Olga Hohmann besucht seit neuestem Konzerte, am liebsten in Begleitung eines +1. Mit dem berühmten Bus M29 fährt sie in Abendgarderobe in die Philharmonie und beschäftigt sich eine Spielzeit lang aus der Zuschauer:innenperspektive mit den Eigenheiten des Orchesters sowie des Publikums selbst. Denn: Auch vor den Kulissen spielt sich vieles ab, was häufig ungesehen bleibt.
Folgende Szene habe ich nicht gesehen, aber von ihr gehört: Ein weltbekannter Pianist und Dirigent sitzt am Flügel, das Orchester spielt dazu. Er leitet den Klangkörper, während er sein Solo spielt und blättert dabei noch im Notenheft – es ist die hohe Kunst des Multitasking, die er betreibt. Plötzlich fällt sein Notenheft auf den Boden, er hatte wohl zu schwungvoll geblättert. Im Flug fängt er die Ausgabe mit der linken Hand, hört nur eine Sekunde lang auf zu spielen und dirigiert mit der rechten Hand weiter.

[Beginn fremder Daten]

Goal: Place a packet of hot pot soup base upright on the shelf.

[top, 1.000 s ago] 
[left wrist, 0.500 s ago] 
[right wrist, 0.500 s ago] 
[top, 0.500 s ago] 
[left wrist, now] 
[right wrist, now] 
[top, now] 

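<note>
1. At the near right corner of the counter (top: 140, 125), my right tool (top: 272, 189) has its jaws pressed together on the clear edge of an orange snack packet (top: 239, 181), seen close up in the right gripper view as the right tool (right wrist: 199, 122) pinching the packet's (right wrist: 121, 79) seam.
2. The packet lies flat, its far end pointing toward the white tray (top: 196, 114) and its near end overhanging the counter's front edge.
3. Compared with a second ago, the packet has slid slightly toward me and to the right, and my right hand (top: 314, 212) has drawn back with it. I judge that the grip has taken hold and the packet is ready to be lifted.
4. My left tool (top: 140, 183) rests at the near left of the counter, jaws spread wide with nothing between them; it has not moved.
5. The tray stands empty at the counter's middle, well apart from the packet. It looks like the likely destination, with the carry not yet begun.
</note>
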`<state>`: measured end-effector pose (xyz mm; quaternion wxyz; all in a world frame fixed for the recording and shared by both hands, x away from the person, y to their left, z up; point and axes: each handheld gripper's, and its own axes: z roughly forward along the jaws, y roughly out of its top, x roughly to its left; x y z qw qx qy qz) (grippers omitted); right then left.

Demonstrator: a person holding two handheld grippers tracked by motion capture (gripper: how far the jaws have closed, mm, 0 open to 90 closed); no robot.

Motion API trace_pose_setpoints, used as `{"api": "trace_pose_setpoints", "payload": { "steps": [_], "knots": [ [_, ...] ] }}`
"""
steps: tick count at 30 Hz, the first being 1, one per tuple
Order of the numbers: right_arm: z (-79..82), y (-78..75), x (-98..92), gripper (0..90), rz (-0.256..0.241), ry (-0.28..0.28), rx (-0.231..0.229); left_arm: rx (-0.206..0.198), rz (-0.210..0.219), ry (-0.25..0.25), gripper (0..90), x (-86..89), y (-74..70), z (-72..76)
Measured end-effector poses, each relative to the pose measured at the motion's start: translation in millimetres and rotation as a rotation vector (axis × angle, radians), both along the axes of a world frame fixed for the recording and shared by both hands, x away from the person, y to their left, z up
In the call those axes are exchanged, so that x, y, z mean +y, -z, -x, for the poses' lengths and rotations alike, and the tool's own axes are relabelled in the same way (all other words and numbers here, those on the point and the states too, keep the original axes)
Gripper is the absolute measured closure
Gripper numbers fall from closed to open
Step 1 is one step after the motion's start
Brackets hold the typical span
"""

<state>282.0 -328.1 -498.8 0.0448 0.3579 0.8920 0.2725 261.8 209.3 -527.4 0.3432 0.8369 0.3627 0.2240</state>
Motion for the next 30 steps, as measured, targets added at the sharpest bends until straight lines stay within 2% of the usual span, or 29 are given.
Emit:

Er braucht ebenfalls nur den Bruchteil einer Sekunde, um die richtige Seite im Notenheft zu finden, schlägt sie mit links auf und ist buchstäblich »back on track«. Dieser hohe Grad an Aufmerksamkeit ist zwar in diesem Fall besonders beeindruckend – aber in gewisser Weise auch exemplarisch für das Musikmachen überhaupt.
Man studiert, wie im Falle des DSO, anspruchsvolle Stücke und Partien ein, man setzt sie zusammen, manchmal lernt man sie auswendig und manchmal nicht. Wichtig ist aber, dass man all das, was man gelernt hat, ob mit oder ohne Notation, nicht nur reproduziert, sondern im Moment des Spielens sozusagen noch einmal neu erfährt. Im Falle eines Orchesters funktioniert das nur im Zusammenspiel mit den anderen Musiker:innen. Man muss der Unmittelbarkeit im Moment Raum geben, und dafür muss man seine Partitur gut studiert und geübt haben: Freiheit erfordert in der Musik größte Vertrautheit mit dem Regelsystem, auf das man sich bezieht und von dem man sich entfernt. Loslassen geht nur auf Grundlage der Sicherheit. Eine Notation ist außerdem vielfach interpretierbar und mutet mitunter fast lyrisch an. Manchmal steht da: »sehr zart« oder »galoppierend«. Das hat sowohl etwas Bildhaftes als auch etwas Dynamisches. In dem Kloster Sainte Marie de la Tourette, das der Architekt Le Corbusier 1960 auf einem Hügel bei Lyon errichtete, baute er in die Sichtbetonarchitektur eine Komposition des griechischen Avantgardisten Iannis Xenakis ein: als Stehlen vor einem Fenster. Die Abstände zwischen den Betonpfeilern sind eine Übersetzung der Musik in den Raum – und sofort kann man das Schwingen im Innenhof spüren, das sie alle verbindet und das über die reine Architekturerfahrung hinausgeht. Neulich erlebte ich etwas ähnlich Verbindendes, nämlich die Wirkung der Hausmusik, wie sie schon bei Barockmusiker:innen wie Johann Sebastian Bach praktiziert wurde. Am Osterwochenende traf sich eine 10-köpfige Familie (ich einer der Köpfe) und fing aus dem Stegreif an, gemeinsam zu singen. Erst einen Kanon, dann verschiedene Stücke, die durch Gitarre, Violine und Klavier begleitet wurden. Ich habe selten etwas so spontan Gemeinschaftliches erlebt – ganz ohne Sprache.